Problem:
Output the data unchanged and complete, minus the images.

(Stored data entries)
§

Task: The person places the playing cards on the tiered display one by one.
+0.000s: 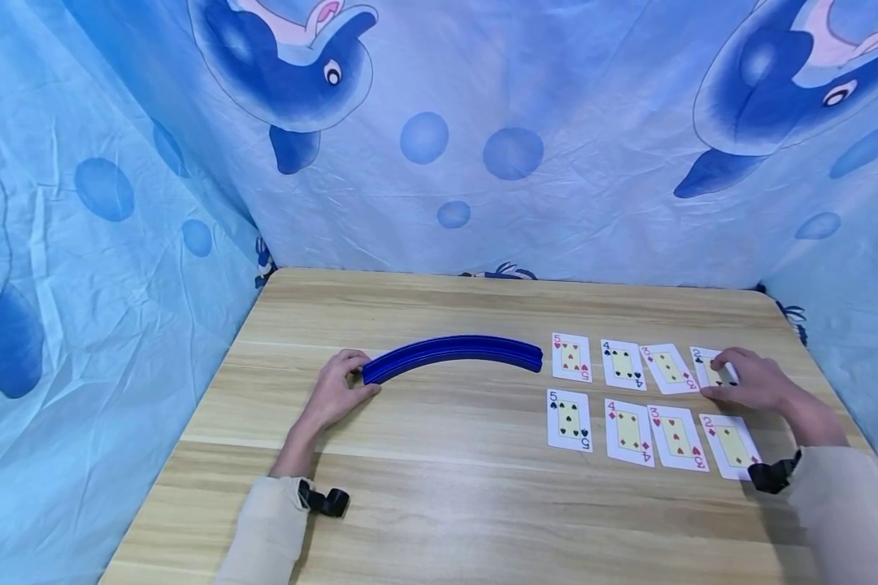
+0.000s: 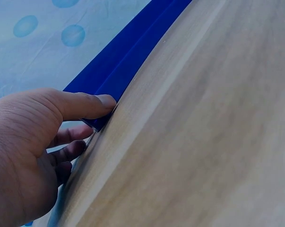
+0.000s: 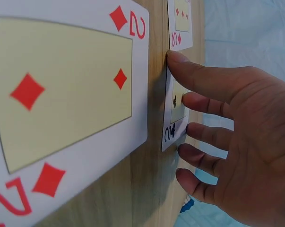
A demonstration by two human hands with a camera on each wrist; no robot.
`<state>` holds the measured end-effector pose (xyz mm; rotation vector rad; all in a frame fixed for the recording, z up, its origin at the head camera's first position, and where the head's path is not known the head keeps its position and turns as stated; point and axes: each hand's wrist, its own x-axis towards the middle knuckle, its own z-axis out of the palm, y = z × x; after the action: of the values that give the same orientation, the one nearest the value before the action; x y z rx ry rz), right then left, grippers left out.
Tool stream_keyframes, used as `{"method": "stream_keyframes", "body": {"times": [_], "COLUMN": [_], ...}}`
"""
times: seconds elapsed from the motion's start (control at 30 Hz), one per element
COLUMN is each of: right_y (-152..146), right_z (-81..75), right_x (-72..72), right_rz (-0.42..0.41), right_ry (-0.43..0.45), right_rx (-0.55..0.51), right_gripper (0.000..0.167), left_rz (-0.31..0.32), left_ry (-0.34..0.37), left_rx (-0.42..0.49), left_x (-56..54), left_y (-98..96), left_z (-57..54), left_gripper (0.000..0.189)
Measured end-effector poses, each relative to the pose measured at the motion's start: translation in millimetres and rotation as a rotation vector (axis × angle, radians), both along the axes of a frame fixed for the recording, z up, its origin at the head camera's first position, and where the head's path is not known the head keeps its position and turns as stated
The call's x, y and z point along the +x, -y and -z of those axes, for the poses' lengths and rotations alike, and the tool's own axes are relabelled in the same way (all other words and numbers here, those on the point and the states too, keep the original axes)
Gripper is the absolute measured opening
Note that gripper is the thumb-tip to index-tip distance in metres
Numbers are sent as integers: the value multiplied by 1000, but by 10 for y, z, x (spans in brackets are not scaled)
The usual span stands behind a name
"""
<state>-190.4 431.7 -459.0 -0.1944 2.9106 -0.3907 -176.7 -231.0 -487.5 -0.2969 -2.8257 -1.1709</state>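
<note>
My left hand (image 1: 336, 394) grips the left end of a curved blue card holder (image 1: 454, 348), a grooved plastic rack lying on the wooden table. In the left wrist view the thumb lies along its near side, with the other fingers behind. On the right, my right hand (image 1: 754, 382) has thumb and index finger at opposite edges of the two of clubs (image 3: 169, 116), partly covering it. The card lies at the right end of the far row, beside the three of diamonds (image 1: 669, 369). Nearer me lies the two of diamonds (image 1: 728, 445).
The far row also has the five of hearts (image 1: 571, 357) and a black four (image 1: 623, 364). The near row holds the five of spades (image 1: 569, 420), four of diamonds (image 1: 629, 432) and three of hearts (image 1: 677, 439). A blue dolphin-print curtain (image 1: 380, 211) surrounds the table (image 1: 424, 504).
</note>
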Motion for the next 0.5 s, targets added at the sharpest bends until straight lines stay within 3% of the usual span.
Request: {"method": "stream_keyframes", "body": {"times": [0.5], "right_y": [3], "right_z": [-68], "right_x": [-68], "right_rz": [58], "right_ry": [67], "right_rx": [-20], "right_gripper": [56], "left_rz": [1], "left_ry": [-27], "left_rx": [25], "left_x": [-2], "left_y": [26], "left_z": [55], "left_gripper": [32]}}
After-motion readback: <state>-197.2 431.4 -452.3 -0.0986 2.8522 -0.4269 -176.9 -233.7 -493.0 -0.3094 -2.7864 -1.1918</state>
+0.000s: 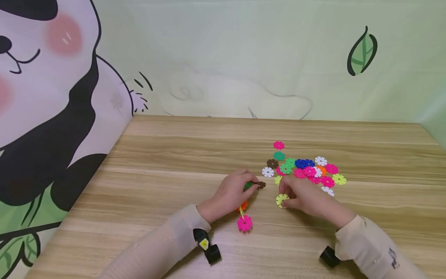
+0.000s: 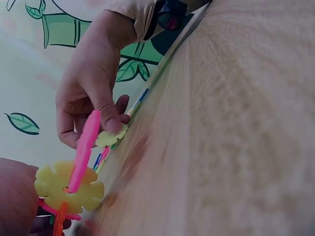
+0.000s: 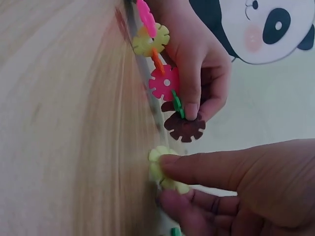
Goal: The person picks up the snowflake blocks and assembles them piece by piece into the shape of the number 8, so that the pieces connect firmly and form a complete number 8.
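Observation:
My left hand (image 1: pixel 228 193) holds a chain of notched plastic flower discs slotted together at angles. In the right wrist view its thumb and fingers pinch the end with a brown disc (image 3: pixel 185 130) and a green disc (image 3: pixel 177 102). Beyond these run a pink disc (image 3: pixel 160 84), an orange disc (image 3: pixel 157 61), a yellow disc (image 3: pixel 143 44) and a last pink disc (image 1: pixel 245 223), which hangs towards the near side. To the right, my right hand (image 1: pixel 308 195) pinches a yellow disc (image 1: pixel 281 200) between thumb and fingers, close over the table.
Loose discs lie scattered beyond my right hand, among them a white disc (image 1: pixel 268 172), a teal disc (image 1: pixel 278 155), a blue disc (image 1: pixel 300 164) and a far pink disc (image 1: pixel 278 145). The wooden table (image 1: pixel 174 155) meets a wall (image 1: pixel 223 58) painted with a panda.

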### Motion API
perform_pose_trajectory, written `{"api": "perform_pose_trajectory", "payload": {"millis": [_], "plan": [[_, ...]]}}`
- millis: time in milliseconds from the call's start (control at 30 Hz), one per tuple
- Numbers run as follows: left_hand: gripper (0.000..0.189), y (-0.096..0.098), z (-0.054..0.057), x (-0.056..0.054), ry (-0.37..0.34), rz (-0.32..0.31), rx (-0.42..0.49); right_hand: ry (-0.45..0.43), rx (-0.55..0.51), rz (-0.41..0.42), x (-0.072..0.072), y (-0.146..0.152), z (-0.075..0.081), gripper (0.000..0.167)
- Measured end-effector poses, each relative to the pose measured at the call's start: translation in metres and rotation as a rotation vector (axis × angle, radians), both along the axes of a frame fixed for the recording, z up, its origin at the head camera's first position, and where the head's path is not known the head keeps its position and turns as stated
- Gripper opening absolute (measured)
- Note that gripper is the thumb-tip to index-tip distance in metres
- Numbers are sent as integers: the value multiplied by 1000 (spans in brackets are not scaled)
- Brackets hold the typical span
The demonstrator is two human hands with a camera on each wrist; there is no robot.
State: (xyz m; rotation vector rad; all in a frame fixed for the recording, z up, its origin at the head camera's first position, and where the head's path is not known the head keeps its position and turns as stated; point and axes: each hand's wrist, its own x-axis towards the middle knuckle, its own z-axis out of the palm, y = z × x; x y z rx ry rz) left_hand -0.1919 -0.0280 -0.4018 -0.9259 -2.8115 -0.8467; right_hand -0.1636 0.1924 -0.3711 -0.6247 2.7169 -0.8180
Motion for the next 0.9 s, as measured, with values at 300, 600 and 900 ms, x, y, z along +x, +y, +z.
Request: {"api": "perform_pose_trajectory", "payload": {"millis": [300, 600, 900], "plan": [[14, 0, -3, 1, 57, -28, 0, -151, -330, -112, -10, 5, -9, 15], [15, 1, -3, 4, 60, -55, 19, -209, -560, -160, -13, -3, -21, 23], [11, 2, -3, 8, 192, -101, 51, -221, -632, -187, -11, -8, -26, 22]]}}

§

Result of the exercise:
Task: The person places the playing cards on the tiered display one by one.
+0.000s: 
+0.000s: 
+0.000s: 
A demonstration by two human hands with a camera on each wrist; no robot.
`<state>` holds the measured end-effector pose (xyz mm; rotation vector rad; all in a frame fixed for the recording, z up, its origin at the head camera's first position, and where the head's path is not known the head keeps its position and turns as stated; point and axes: each hand's wrist, its own x-axis towards the middle knuckle, its own z-axis out of the palm, y = z × x; after the action: of the values that give the same orientation, the one nearest the value before the action; x y z rx ry rz), right then left, grippers left out.
Tool stream_keyframes, used as `{"method": "stream_keyframes", "body": {"times": [_], "COLUMN": [_], ...}}`
"""
times: seconds elapsed from the motion's start (control at 30 Hz), one per element
COLUMN is each of: right_y (-152..146), right_z (-81..75), right_x (-72..72), right_rz (-0.42..0.41), right_ry (-0.43..0.45), right_rx (-0.55..0.51), right_gripper (0.000..0.167), left_rz (-0.31..0.32), left_ry (-0.34..0.37), left_rx (-0.42..0.49), left_x (-56..54), left_y (-98..96), left_z (-57..54), left_gripper (0.000..0.189)
Measured end-effector poses, each relative to the pose measured at the motion's start: translation in millimetres and rotation as a rotation vector (axis × angle, radians), both along the axes of a frame fixed for the recording, z up, its origin at the head camera's first position, and where the head's path is not known the head keeps its position and turns as stated
The call's x, y and z point along the +x, -y and -z of those axes, for the poses' lengths and rotations alike, and the tool's own axes are relabelled in the same way (all other words and numbers here, those on the point and the states too, keep the original axes)
Gripper is the absolute measured opening
Note that gripper is the thumb-tip to index-tip distance in metres
Numbers are sent as integers: the value multiplied by 1000, but by 10 for y, z, x (spans in brackets are not scaled)
The usual span stands behind a name
"""
<state>-190.4 431.7 -459.0 -0.1944 2.9106 -0.3907 -176.7 -231.0 -487.5 -0.2969 -2.8257 -1.1709</state>
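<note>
My left hand (image 1: 336, 394) grips the left end of a curved blue card holder (image 1: 454, 348), a grooved plastic rack lying on the wooden table. In the left wrist view the thumb lies along its near side, with the other fingers behind. On the right, my right hand (image 1: 754, 382) has thumb and index finger at opposite edges of the two of clubs (image 3: 169, 116), partly covering it. The card lies at the right end of the far row, beside the three of diamonds (image 1: 669, 369). Nearer me lies the two of diamonds (image 1: 728, 445).
The far row also has the five of hearts (image 1: 571, 357) and a black four (image 1: 623, 364). The near row holds the five of spades (image 1: 569, 420), four of diamonds (image 1: 629, 432) and three of hearts (image 1: 677, 439). A blue dolphin-print curtain (image 1: 380, 211) surrounds the table (image 1: 424, 504).
</note>
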Motion for the next 0.5 s, targets added at the sharpest bends until straight lines stay within 3% of the usual span.
Request: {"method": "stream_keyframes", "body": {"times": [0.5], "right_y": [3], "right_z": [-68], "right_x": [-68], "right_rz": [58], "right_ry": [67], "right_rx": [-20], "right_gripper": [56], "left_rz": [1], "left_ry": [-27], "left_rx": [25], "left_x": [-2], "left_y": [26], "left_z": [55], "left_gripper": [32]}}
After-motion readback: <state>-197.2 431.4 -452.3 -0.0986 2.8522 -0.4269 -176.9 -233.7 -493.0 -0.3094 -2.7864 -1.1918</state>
+0.000s: 
+0.000s: 
+0.000s: 
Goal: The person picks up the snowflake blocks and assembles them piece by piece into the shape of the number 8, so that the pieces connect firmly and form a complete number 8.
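Observation:
My left hand (image 1: pixel 228 193) holds a chain of notched plastic flower discs slotted together at angles. In the right wrist view its thumb and fingers pinch the end with a brown disc (image 3: pixel 185 130) and a green disc (image 3: pixel 177 102). Beyond these run a pink disc (image 3: pixel 160 84), an orange disc (image 3: pixel 157 61), a yellow disc (image 3: pixel 143 44) and a last pink disc (image 1: pixel 245 223), which hangs towards the near side. To the right, my right hand (image 1: pixel 308 195) pinches a yellow disc (image 1: pixel 281 200) between thumb and fingers, close over the table.
Loose discs lie scattered beyond my right hand, among them a white disc (image 1: pixel 268 172), a teal disc (image 1: pixel 278 155), a blue disc (image 1: pixel 300 164) and a far pink disc (image 1: pixel 278 145). The wooden table (image 1: pixel 174 155) meets a wall (image 1: pixel 223 58) painted with a panda.
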
### Motion API
perform_pose_trajectory, written `{"api": "perform_pose_trajectory", "payload": {"millis": [_], "plan": [[_, ...]]}}`
- millis: time in milliseconds from the call's start (control at 30 Hz), one per tuple
- Numbers run as follows: left_hand: gripper (0.000..0.189), y (-0.096..0.098), z (-0.054..0.057), x (-0.056..0.054), ry (-0.37..0.34), rz (-0.32..0.31), rx (-0.42..0.49); right_hand: ry (-0.45..0.43), rx (-0.55..0.51), rz (-0.41..0.42), x (-0.072..0.072), y (-0.146..0.152), z (-0.075..0.081), gripper (0.000..0.167)
- Measured end-effector poses, each relative to the pose measured at the call's start: translation in metres and rotation as a rotation vector (axis × angle, radians), both along the axes of a frame fixed for the recording, z up, its origin at the head camera's first position, and where the head's path is not known the head keeps its position and turns as stated
- Gripper opening absolute (measured)
- Note that gripper is the thumb-tip to index-tip distance in metres
- Numbers are sent as integers: the value multiplied by 1000 (spans in brackets are not scaled)
- Brackets hold the typical span
The demonstrator is two human hands with a camera on each wrist; there is no robot.
State: (xyz m; rotation vector rad; all in a frame fixed for the recording, z up, its origin at the head camera's first position, and where the head's path is not known the head keeps its position and turns as stated; point and axes: each hand's wrist, its own x-axis towards the middle knuckle, its own z-axis out of the palm, y = z × x; x y z rx ry rz) left_hand -0.1919 -0.0280 -0.4018 -0.9259 -2.8115 -0.8467; right_hand -0.1636 0.1924 -0.3711 -0.6247 2.7169 -0.8180
Motion for the next 0.9 s, as measured, with values at 300, 600 and 900 ms, x, y, z along +x, +y, +z.
Request: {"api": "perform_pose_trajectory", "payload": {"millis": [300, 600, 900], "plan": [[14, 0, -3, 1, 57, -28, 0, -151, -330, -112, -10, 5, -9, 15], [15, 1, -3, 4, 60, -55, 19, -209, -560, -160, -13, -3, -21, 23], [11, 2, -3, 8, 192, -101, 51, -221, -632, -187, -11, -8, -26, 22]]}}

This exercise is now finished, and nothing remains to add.